▶ [Problem description]: Transcribe only the lines of the listing below from the one holding "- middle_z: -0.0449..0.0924" through the one holding "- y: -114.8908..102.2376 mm", inclusive, without any change.

▶ [Collected data]:
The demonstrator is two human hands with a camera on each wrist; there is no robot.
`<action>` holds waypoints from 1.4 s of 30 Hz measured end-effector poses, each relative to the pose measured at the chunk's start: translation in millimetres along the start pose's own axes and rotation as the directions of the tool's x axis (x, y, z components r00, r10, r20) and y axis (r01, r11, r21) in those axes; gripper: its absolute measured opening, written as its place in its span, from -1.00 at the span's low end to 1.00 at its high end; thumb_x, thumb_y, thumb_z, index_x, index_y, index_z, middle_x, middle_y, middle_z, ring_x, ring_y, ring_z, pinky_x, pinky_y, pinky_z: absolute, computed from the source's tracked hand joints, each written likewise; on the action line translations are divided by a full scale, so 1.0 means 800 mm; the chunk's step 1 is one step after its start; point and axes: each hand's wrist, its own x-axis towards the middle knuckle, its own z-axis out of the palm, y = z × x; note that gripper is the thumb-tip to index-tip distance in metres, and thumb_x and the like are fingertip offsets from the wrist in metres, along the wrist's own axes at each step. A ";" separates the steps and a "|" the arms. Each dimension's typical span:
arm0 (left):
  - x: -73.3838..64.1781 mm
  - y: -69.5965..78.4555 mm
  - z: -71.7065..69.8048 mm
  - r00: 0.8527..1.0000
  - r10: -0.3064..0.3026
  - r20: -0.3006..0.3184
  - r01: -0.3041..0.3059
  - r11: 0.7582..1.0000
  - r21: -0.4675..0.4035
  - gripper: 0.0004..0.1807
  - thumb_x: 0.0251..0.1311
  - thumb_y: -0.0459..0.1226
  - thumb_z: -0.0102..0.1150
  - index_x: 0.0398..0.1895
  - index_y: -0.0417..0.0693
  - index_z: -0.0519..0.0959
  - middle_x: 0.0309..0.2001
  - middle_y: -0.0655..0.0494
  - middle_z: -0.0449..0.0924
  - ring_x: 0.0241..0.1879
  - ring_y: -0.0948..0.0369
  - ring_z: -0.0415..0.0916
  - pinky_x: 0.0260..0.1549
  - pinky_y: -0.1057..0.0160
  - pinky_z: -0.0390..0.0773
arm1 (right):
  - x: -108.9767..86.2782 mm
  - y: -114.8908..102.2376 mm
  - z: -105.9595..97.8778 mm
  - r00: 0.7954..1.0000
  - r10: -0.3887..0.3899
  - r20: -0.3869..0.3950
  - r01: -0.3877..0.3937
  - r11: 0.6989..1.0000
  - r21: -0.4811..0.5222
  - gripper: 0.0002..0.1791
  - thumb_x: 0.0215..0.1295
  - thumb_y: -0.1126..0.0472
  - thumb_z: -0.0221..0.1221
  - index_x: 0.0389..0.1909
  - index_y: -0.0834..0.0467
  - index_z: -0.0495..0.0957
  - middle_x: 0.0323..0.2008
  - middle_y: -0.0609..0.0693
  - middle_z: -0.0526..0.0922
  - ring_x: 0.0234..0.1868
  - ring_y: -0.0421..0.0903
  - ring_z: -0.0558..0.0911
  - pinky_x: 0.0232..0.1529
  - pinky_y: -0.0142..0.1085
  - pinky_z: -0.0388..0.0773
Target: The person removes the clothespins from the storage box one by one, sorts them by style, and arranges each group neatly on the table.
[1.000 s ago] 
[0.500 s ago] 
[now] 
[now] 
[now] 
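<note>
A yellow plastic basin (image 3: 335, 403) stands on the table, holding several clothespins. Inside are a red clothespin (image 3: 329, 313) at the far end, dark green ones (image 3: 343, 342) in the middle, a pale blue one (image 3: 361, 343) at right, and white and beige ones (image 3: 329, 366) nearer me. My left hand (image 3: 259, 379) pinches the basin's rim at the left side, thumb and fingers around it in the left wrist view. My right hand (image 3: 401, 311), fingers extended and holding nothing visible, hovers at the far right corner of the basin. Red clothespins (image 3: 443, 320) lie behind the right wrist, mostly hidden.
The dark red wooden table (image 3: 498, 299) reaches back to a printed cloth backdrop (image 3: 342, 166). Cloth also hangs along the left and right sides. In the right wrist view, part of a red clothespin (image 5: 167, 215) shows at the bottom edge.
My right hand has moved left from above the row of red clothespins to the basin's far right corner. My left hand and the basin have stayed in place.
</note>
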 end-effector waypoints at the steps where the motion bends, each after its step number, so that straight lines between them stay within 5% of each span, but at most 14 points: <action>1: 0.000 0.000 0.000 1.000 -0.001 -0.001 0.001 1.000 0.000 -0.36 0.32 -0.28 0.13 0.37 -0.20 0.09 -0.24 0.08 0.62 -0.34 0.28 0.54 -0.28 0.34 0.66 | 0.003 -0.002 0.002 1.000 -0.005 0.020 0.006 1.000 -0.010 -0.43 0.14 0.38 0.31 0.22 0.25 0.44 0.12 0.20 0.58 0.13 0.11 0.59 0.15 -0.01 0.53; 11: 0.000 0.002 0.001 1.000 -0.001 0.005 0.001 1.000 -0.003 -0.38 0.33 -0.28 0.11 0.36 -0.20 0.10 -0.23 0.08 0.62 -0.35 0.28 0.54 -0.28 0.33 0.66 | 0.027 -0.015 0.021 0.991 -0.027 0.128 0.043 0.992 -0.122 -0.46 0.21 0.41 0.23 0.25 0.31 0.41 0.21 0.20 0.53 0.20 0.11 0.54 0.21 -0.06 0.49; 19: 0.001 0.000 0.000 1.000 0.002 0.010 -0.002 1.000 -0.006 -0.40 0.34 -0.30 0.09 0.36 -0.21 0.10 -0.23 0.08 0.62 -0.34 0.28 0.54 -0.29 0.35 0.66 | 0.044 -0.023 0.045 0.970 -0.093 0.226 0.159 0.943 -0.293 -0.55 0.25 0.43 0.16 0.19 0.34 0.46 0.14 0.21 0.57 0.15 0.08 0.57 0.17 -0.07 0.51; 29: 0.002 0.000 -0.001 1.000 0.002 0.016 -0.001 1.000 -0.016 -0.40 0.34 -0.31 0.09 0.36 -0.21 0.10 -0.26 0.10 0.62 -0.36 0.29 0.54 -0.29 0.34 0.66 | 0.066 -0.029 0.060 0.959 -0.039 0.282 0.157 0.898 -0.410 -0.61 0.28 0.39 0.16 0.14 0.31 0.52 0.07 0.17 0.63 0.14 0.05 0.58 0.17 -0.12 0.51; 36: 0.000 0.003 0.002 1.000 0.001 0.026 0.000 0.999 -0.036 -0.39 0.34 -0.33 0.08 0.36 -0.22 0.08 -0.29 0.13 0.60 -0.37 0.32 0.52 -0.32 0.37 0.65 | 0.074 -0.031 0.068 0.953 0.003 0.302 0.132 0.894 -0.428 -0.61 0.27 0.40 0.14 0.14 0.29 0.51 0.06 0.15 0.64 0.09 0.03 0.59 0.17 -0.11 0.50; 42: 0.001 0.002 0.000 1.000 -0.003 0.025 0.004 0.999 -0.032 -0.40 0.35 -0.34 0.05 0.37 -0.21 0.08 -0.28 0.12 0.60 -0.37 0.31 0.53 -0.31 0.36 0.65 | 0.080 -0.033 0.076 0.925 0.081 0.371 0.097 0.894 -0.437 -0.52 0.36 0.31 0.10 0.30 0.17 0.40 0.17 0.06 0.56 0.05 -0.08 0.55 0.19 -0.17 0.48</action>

▶ [Task answer]:
  - middle_z: -0.0449..0.0924
  - ring_x: 0.0241..0.1879
  - ring_y: -0.0948..0.0369
  - ring_z: -0.0415..0.0916
  - pinky_x: 0.0260..0.1549
  - pinky_y: -0.1057..0.0160
  - pinky_z: -0.0390..0.0773
arm1 (right):
  - x: -108.9767..86.2782 mm
  - y: -114.8908..102.2376 mm

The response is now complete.